Sonne aveva detto di averle usate tempo addietro per l'insonnia, ma le aveva sospese dopo aver consumato solo uno dei due blister, perché sebbene lo facessero dormire gli davano anche una sensazione di intorpidimento e di vertigine, da sveglio, che lui detestava, così come detestava l'idea di non essere vigile e in pieno controllo di sé.

Verena invece bramava quello stordimento, da un po'.

Perciò stavolta ne aveva prese due invece di una. Erano scivolate giù in gola con una facilità sorprendente.

Adesso attendeva, a mollo nella vasca, che facessero effetto. Era una serata tranquilla. Si era stesa in modo che l'acqua le coprisse le spalle e le arrivasse al mento, come se fosse una calda coperta. Da quella prospettiva, la nuca premuta contro l'estremità ricurva della vasca e i capelli bagnati che le fluttuavano intorno al collo, poteva guardare il suo corpo inerte, intirizzito, immerso ma non nascosto, dal seno alle dita dei piedi. Era come osservare un paesaggio incontaminato. S'immaginò tanti omini minuscoli che le si arrampicavano addosso con piccozze e ramponi per conquistarlo e piantare bandiere tutte colorate. C'era chi diceva questo è mio, questa parte è mia, no mia, l'avambraccio, la pancia, il pube, le cosce, e sarebbero scoppiate guerre per decretare a chi dovesse andare cosa, come dovessero essere disegnati i confini sulle mappe, chi avrebbe governato i singoli pezzi di lei. I padroni delle gambe l'avrebbero subito tosata, altri avrebbero detto che questa o quella parte andava coperta, o scoperta, altri l'avrebbero seminata e avrebbero rubato i frutti del suo grembo per farne forza lavoro.

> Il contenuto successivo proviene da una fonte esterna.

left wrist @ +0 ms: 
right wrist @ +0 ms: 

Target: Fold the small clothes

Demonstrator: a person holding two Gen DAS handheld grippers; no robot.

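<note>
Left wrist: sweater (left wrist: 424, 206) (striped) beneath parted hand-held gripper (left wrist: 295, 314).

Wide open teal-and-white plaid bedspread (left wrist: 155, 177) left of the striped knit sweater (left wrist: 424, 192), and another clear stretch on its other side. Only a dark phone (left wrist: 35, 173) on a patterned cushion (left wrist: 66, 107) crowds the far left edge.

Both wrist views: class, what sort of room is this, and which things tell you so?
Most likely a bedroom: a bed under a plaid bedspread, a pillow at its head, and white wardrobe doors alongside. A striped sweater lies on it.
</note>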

Poi lei si sarebbe alzata e avrebbe fatto cadere tutti in acqua.

Per il momento, però, voleva restare stesa lì. Si sentiva pesantissima, come se la forza di gravità stesse premendo sempre più su di lei per farle perforare anche il fondo della vasca. A stento riusciva a sollevare le braccia. E non era solo colpa dei tranquillanti.

Con il passare dei minuti l'acqua si raffreddò, ma continuò a darle una piacevole sensazione sulla pelle; sembrava che la sfiorasse e non che la circondasse. Verena si chiese se l'acqua potesse proteggerla. Non potevano farlo Sonne e Richard. Non poteva farlo la casa. Ma doveva esserci qualcosa in grado di trattenerla lì.